**TO DO:**
Only one stretch of the data below is needed. Output the lines from the one with "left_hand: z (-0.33" up to and including the one with "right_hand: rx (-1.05", exactly as they stand.

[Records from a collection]
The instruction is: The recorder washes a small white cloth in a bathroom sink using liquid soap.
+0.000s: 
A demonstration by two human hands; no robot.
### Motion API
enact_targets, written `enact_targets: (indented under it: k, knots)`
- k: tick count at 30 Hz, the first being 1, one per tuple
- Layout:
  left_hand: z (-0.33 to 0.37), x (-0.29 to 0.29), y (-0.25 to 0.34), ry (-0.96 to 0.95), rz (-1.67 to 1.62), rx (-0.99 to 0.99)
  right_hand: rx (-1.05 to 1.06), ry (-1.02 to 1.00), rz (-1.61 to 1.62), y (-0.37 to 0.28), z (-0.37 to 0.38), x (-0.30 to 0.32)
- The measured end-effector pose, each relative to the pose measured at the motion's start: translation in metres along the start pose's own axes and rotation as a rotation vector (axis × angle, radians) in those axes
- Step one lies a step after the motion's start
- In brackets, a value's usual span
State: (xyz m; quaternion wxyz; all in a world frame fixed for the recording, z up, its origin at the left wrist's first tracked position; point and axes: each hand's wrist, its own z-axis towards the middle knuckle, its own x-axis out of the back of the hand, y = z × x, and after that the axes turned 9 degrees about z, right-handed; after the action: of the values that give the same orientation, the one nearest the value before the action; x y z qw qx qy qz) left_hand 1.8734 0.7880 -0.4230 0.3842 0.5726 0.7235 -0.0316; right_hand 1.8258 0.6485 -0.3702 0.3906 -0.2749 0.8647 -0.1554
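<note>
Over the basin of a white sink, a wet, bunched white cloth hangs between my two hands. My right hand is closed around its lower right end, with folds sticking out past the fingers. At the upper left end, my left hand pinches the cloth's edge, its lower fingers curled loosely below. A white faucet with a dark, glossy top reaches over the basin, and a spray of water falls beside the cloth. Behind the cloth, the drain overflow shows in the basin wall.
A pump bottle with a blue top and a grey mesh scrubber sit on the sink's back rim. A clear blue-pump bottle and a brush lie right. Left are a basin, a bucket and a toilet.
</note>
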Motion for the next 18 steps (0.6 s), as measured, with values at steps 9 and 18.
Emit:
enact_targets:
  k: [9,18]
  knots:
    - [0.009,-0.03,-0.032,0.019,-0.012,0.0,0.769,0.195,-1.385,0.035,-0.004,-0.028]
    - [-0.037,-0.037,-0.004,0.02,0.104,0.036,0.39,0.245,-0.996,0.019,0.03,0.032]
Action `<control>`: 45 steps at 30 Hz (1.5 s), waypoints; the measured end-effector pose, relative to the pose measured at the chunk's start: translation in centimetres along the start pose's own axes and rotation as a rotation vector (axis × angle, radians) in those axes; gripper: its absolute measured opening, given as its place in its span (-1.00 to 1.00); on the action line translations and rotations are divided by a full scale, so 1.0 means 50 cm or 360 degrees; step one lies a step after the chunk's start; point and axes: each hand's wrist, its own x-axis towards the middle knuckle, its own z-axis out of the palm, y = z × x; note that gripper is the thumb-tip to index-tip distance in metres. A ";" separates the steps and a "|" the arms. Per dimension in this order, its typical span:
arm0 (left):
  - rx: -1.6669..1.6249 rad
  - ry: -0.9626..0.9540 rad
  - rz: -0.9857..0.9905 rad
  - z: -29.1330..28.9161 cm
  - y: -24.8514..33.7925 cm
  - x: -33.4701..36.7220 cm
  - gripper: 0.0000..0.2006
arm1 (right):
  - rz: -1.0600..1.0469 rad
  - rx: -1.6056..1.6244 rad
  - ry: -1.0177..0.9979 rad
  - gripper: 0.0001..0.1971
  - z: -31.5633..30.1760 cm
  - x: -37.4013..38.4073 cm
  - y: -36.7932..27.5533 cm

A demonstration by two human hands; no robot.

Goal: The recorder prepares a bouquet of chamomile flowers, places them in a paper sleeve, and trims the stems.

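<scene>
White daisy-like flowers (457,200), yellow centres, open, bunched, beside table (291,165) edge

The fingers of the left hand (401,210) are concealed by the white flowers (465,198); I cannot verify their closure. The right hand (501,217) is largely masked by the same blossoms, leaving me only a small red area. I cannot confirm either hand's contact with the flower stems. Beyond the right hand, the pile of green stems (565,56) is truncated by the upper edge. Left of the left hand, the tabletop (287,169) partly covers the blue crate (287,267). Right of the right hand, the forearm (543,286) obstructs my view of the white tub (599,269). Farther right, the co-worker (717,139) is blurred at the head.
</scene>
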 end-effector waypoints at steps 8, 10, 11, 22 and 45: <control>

**FINISHED TASK:**
  left_hand: z (-0.33 to 0.37), x (-0.29 to 0.29), y (-0.25 to 0.34), ry (-0.96 to 0.95), rz (-1.67 to 1.62), rx (-0.99 to 0.99)
  right_hand: rx (-1.05 to 1.06), ry (-1.02 to 1.00), rz (-1.61 to 1.62), y (-0.37 to 0.28), z (-0.37 to 0.38), x (-0.30 to 0.32)

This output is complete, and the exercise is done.